Глава 4. Лифчик Элейн
Я до сих пор не знаю, как же все-таки относиться к Калибану — несчастному чудовищу, которое посягнуло на честь Миранды и тем заслужило вечное проклятие Просперо. Похоже, сам Просперо без особой охоты берет на себя ответственность за Калибана: «А эта дьявольская тварь — моя».
Конечно, эгоист Киттредж был убежден, что «Буря» — это пьеса про Фердинанда, история любви, в которой Фердинанд добивается руки Миранды. Но Ричард Эббот назвал эту пьесу трагикомедией, и те два (даже почти три) осенних месяца 1959 года, пока мы с Элейн были заняты на репетициях, мы чувствовали, что пребывание в столь непосредственной близости от Киттреджа и есть наша трагикомедия — хотя «Буря» кончается счастливо как для Ариэля, так и для Миранды.
У мамы, постоянно твердившей, что она просто суфлер, была занятная привычка подсчитывать минуты, проведенные каждым из актеров на сцене; она засекала время на дешевом кухонном таймере и записывала (на полях своей копии пьесы) примерный процент времени каждого персонажа. Ценность маминых расчетов казалась мне сомнительной, однако мы с Элейн находили удовольствие в том, что Фердинанд был задействован всего в семнадцати процентах пьесы.
— А как насчет Миранды? — спросила как-то Элейн, зная, что их разговор донесется до чуткого уха Киттреджа.
— Двадцать семь процентов, — ответила мама.
— А я? — спросил я.
— Ариэль находится на сцене тридцать один процент всего времени, — ответила она.
На эту нелестную для него бухгалтерию Киттредж только фыркнул.
— А Просперо, наш несравненный режиссер, обладатель достославной магической силы? — саркастично осведомился он.
— Достославной! — откликнулась громогласным эхом Элейн Хедли.
— Просперо находится на сцене приблизительно пятьдесят два процента времени, — сообщила Киттреджу моя мать.
— Приблизительно, — глумливо повторил Киттредж.
Ричард Эббот рассказал нам, что «Буря» была «прощальной пьесой» Шекспира: поэт уже знал, что расстанется с театром, — но я все равно не мог понять, зачем ему понадобился пятый акт — особенно прилепленный в конце эпилог, который произносит Просперо.
Наверное, я уже тогда понемногу превращался в писателя (хотя драматургом так и не стал), поскольку считал, что «Бурю» стоило закончить обращением Просперо к Фердинанду и Миранде: «Забава наша кончена…» — в первой сцене четвертого акта.
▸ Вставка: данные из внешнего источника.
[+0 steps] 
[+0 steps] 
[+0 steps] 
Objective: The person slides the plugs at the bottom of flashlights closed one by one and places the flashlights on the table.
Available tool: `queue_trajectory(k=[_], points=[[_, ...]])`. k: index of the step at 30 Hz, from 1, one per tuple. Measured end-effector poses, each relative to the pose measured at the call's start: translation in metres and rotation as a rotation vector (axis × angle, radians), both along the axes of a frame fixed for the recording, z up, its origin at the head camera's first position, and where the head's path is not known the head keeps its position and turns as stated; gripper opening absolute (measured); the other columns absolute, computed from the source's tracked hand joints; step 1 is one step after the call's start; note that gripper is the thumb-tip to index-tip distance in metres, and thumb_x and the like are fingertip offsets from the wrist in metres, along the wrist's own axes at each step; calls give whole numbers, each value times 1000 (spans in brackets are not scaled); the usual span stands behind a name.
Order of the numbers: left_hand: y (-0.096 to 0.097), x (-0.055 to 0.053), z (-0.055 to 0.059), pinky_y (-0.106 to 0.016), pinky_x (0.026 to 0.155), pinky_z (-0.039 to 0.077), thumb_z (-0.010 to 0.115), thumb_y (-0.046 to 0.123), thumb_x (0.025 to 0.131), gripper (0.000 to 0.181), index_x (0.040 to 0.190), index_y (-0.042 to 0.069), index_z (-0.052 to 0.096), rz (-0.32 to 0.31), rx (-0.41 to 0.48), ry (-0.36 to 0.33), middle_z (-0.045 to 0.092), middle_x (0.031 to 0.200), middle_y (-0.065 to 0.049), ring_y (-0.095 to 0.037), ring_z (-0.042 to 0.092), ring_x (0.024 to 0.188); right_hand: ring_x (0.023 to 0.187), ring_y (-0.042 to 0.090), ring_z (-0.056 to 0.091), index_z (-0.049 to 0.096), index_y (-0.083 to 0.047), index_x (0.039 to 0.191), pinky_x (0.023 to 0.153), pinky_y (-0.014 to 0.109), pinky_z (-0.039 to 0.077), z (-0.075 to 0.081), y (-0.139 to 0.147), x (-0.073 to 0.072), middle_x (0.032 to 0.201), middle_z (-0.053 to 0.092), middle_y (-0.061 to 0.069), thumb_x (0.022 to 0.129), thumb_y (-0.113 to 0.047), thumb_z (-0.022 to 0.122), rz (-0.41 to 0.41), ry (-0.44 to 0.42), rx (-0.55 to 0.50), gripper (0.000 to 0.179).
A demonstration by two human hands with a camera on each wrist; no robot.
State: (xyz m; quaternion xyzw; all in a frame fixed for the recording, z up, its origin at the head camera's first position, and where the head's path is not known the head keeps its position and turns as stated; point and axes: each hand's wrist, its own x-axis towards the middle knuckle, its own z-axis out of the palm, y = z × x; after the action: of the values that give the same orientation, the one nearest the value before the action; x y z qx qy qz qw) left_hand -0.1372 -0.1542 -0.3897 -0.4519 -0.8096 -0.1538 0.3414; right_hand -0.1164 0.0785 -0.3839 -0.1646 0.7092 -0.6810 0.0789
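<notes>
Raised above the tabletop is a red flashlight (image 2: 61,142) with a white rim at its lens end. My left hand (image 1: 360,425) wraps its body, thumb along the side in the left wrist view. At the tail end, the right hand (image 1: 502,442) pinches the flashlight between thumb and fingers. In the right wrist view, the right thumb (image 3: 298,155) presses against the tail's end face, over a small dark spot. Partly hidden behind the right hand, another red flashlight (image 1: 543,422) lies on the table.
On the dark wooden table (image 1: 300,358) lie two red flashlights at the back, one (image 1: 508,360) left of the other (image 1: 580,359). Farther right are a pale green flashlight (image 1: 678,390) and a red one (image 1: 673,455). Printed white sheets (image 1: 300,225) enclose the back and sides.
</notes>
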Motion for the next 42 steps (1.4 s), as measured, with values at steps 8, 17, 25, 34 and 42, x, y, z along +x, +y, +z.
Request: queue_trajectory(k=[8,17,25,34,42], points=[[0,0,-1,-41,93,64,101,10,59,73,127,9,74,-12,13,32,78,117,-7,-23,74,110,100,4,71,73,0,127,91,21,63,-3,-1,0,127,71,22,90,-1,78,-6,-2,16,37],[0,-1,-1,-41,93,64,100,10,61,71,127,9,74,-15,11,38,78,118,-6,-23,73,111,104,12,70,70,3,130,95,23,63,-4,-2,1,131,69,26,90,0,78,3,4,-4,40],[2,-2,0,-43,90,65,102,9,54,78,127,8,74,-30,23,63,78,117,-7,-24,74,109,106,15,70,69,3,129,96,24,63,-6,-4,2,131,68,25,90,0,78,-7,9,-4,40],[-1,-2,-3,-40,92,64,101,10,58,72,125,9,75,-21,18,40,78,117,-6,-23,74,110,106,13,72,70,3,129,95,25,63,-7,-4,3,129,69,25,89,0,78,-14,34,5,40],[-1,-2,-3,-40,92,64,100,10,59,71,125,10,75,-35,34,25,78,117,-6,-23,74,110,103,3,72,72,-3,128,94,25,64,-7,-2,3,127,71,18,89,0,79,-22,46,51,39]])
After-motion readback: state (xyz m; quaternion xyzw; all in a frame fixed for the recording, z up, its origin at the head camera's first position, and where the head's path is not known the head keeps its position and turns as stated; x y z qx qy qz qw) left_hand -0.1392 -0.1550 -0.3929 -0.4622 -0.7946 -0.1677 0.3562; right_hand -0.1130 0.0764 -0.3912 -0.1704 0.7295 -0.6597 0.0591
И конечно же, свою реплику (и всю пьесу) Просперо должен был завершить прекрасными строками: «Мы сами созданы из сновидений, / И эту нашу маленькую жизнь / Сон окружает…». Зачем говорить что-то еще? (Может, он все же чувствует себя ответственным за Калибана.)
Но когда я высказал все это Ричарду, он ответил: «Ну, Билл, если ты в семнадцать лет переписываешь Шекспира, тебя ждет великое будущее!» Обычно Ричард надо мной не подшучивал, и его слова меня задели; Киттредж тут же почуял мою обиду.
— Эй, Переписчик! — крикнул мне тем вечером Киттредж через весь двор.
Увы, это прозвище не прижилось; Киттредж ни разу больше меня так не звал, остановившись на Нимфе. А я предпочел бы Переписчика; по крайней мере, это была меткая характеристика моей будущей манеры письма.